(This article was originally published at Portfolio Probe » R language, and syndicated at StatsBlogs.)

Some ways to explore how good a method of predicting returns is.

## Data and model

The universe is 443 large cap US stocks that have data back to the beginning of 2004. The daily (adjusted) close was used.

The model that is used as an example is the default signal from the `MACD`

function of the `TTR`

package in R. As we’ll see, this works sometimes, and sometimes not. The signal would need to be scaled to really be expected returns, but the scaling won’t matter for our tests.

## Correlation with future returns

An easy thing to do is to look at the correlation across assets of the expected returns with future returns. Figure 1 shows the correlation with the subsequent 20-day returns for times throughout the study period.

Figure 1: Correlation of MACD signal with 20-day subsequent returns at 20-day intervals. The average correlation is close to zero, and there doesn’t seem to be much time dependence. I suspect that the picture would improve for returns over longer periods. That is merely unfounded speculation, and all the remaining examples will continue to use 20-day returns.

Figure 2 shows the scatterplot across stocks for the last available day.

Figure 2: MACD signal on 2013-01-16 versus the subsequent 20-day return with a lowess smooth.

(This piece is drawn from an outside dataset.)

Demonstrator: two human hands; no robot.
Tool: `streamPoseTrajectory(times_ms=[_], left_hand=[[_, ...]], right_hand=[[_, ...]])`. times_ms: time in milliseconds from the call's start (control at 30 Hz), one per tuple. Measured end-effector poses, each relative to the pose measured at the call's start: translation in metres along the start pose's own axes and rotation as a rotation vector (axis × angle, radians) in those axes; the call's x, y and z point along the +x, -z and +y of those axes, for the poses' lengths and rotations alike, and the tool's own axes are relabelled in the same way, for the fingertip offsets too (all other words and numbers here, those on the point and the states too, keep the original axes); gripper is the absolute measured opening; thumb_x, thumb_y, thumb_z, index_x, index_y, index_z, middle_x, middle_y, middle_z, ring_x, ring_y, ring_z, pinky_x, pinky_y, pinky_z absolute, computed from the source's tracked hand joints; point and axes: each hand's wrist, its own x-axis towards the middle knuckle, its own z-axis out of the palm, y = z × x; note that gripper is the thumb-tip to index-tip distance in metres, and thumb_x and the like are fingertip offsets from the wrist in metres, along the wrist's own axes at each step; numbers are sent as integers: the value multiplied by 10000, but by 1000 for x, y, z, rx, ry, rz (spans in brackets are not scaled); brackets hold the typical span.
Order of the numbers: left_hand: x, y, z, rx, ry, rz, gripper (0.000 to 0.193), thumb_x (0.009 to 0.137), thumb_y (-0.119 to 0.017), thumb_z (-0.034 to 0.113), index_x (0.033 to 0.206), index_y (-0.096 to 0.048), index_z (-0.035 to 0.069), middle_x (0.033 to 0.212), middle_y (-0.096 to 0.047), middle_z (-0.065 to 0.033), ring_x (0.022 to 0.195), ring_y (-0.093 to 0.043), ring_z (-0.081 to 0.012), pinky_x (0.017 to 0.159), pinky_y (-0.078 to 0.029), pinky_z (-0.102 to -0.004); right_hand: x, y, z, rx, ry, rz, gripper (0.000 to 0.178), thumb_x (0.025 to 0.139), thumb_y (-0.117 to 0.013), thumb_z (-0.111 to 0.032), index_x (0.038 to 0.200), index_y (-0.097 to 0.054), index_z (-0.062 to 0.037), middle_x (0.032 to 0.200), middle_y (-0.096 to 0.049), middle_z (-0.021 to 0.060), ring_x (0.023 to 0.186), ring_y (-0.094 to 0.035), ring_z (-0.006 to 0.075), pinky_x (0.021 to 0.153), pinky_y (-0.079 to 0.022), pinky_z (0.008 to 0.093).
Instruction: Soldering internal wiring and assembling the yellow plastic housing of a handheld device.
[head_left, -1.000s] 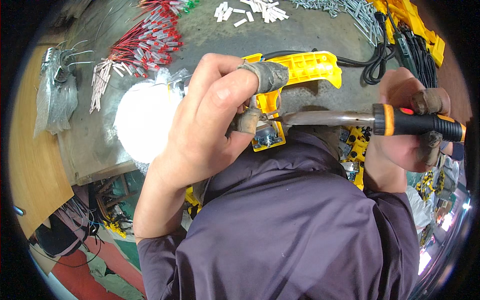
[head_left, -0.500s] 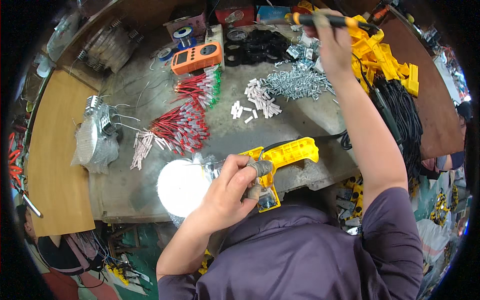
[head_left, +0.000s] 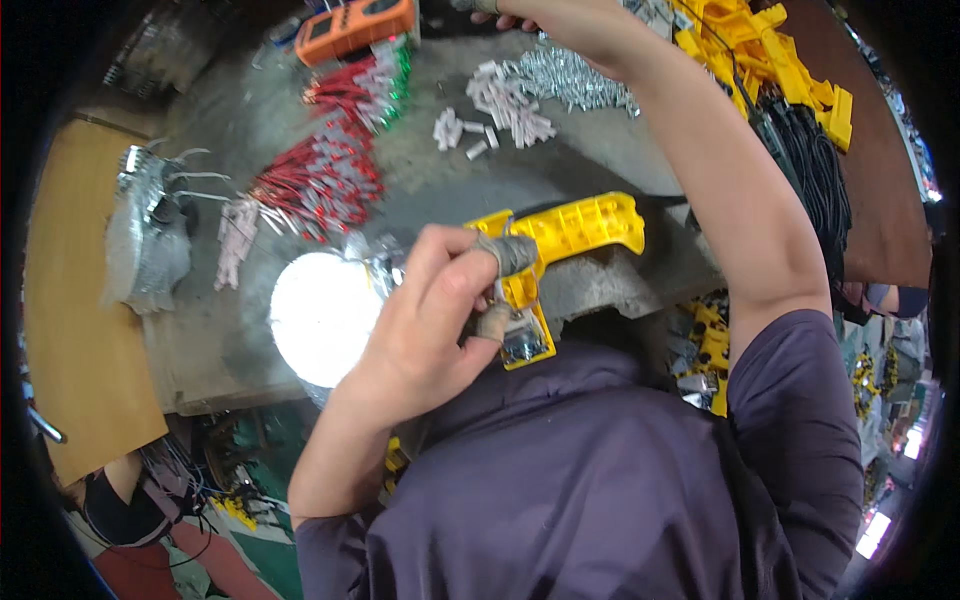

The value marked “rp” is the Pearson (usual) correlation and the value marked “rs” is the Spearman (rank) correlation. This plot makes it apparent that outliers can affect the smooth. That’s not all bad — it is going to be the extreme cases that are most likely to show up in portfolios.

Figures 3 and 4 show some possible behaviors.

Figure 3: MACD signal on 2005-08-23 versus the subsequent 20-day return with a lowess smooth. This is an example where there is a response only on the positive side — no problem for a long-only portfolio.

Figure 4: MACD signal on 2005-12-15 versus the subsequent 20-day return with a lowess smooth. Here we see that the response need not be monotone, and that the two correlation estimates need not be particularly close.

## Looking at the tails

The assets that have the largest and smallest predicted returns are most likely to be selected to be in a portfolio. We can compare the subsequent returns for the assets in the two tails by using boxplots.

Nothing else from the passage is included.